/tasuku

A task execution system implemented in a few languages.

Primary LanguageJavaMIT LicenseMIT

tasuku

tasuku (タスク) is a task execution system implemented in Java. Think of it as a tool similar to GNU Make but you have to implement the command line interface yourself.

What does it do?

tasuku allows you to define "tasks." A task is a piece of computation that you want to run like like compiling some code, linking some programs, creating/removing files, and so on. A task can be dependent on other tasks, which means that the dependent task can only be executed only after all of its dependencies have been executed. In this way, you can create a dependency graph between tasks in which tasks are vertices, and you draw a directed edge from a dependency to each task that depends on it. tasuku ensures that the graph is well formed; that is, the graph has no loops. When you use tasuku to execute a task, it takes care to traverse the dependency graph and execute tasks in the right topological order.

Types of Tasks

Similar to Make, there two main types of tasks.

  1. A command tasks is a task that is always executed when invoked or when one of its dependencies need to be executed.
  2. A file tasks is a task that produces a file.

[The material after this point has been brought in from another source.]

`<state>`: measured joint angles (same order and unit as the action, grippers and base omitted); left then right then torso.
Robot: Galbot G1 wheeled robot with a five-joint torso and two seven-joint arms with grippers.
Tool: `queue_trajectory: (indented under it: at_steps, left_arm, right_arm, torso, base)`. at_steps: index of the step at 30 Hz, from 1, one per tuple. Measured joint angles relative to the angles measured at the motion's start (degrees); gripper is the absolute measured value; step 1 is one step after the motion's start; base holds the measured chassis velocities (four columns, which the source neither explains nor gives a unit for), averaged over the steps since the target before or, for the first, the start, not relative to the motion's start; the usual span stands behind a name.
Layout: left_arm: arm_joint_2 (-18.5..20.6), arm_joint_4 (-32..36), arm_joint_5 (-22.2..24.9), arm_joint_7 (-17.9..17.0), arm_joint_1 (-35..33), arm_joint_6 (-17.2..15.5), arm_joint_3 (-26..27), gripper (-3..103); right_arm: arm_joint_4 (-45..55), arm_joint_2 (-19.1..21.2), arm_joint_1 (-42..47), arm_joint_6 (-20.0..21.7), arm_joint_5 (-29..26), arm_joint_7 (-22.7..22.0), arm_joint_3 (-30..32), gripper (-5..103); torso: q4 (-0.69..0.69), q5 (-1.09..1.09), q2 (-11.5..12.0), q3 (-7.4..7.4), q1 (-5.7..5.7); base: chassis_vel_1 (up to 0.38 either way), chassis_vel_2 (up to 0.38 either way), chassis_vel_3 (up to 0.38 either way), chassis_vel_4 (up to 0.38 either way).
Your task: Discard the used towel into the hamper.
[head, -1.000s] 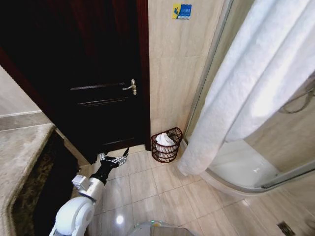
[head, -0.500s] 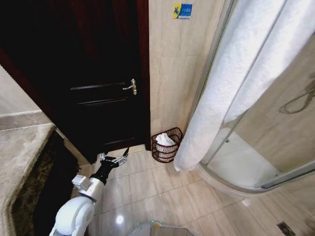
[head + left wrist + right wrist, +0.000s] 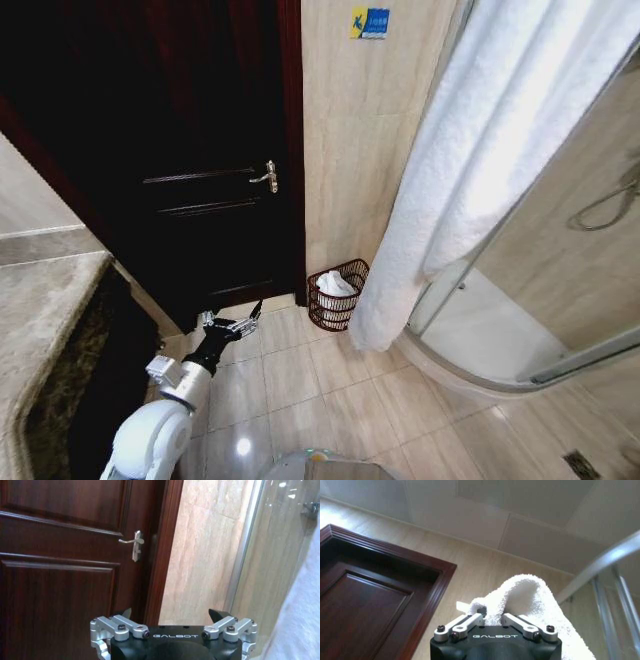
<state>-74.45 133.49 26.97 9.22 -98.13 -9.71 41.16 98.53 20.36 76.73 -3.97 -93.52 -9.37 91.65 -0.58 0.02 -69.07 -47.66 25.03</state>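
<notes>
White towel (image 3: 480, 170) cut off by top and right edges in head view, hiding part of shower glass (image 3: 560, 280) behind. Hamper (image 3: 337, 295) small, weave detail unclear, white contents (image 3: 335, 285) unidentifiable. Right gripper (image 3: 492, 619) fingertips buried in towel fold; left gripper (image 3: 171, 615) body cropped by frame edge

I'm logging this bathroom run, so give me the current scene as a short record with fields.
towel: white towel, hanging long in the head view, its lower end beside the hamper
right tool: shut on the towel, held high
left tool: open, low near the dark door, holding nothing
hamper: wire hamper on the floor against the wall, white cloth already inside
</notes>
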Motion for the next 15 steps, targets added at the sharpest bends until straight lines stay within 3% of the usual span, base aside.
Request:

It is executed if (1) the output file does not exist, (2) the output file's timestamp is older than one of its (transitive) dependency file tasks, or (3) one of its dependency was invoked. The idea is that a file task is only executed when it is needed to be updated.

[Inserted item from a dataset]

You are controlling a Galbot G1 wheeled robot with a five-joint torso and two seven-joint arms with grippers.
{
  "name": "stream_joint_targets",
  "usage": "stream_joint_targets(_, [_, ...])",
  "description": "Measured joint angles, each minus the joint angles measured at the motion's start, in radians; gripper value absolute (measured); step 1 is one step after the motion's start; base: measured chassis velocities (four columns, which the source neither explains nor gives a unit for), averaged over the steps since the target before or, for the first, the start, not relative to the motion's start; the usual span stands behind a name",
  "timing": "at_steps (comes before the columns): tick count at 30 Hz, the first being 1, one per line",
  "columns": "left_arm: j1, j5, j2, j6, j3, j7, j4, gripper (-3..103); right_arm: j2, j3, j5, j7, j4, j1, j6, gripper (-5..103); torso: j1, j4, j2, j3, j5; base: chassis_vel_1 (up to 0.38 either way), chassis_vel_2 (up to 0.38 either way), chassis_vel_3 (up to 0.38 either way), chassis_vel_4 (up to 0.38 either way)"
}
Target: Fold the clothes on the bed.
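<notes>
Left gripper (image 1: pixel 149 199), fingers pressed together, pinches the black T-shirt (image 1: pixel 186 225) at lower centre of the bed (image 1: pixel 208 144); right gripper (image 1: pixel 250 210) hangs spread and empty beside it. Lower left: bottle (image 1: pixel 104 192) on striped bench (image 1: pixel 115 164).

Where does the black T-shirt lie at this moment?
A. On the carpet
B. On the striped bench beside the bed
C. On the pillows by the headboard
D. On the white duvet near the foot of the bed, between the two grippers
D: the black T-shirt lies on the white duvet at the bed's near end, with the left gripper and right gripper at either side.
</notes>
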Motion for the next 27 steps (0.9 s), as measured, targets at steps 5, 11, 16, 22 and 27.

It is not advisable to make a file task dependent on a command task because the file task will be always be executed regardless of the file's timestamp.

Task Names

A task name is similar to a path name of files. The path is always relative to the current directory. For example, you can have

  • a.txt
  • b/c.txt
  • b/d/e.txt
  • b/create_all
  • b/remove_all

The first three tasks are supposed to be file tasks (which generally take the name of their output files), and the last two command tasks. We can see that tasks can form directory structures like files, and this is a nice way to organize tasks when there's a mixture of file and command tasks.

Task-Picking UI

Executing a tasks requires you to know its name. Remembering a task's name when you have create several tens of them can be daunting. tasuku comes with a UI that helps you navigate the task directory structure in order to pick one task to execute.

Installation

I have not implemented any type of automatic installation. Just copy the code you want to use into your repository. See specific instructions inside each language's directory.

Why tasuku?

tasuku is one of my self-created software libraries that I always rely on when I have to manage multi-step computation. As an example, in machine learning research, your workflow might look like the following.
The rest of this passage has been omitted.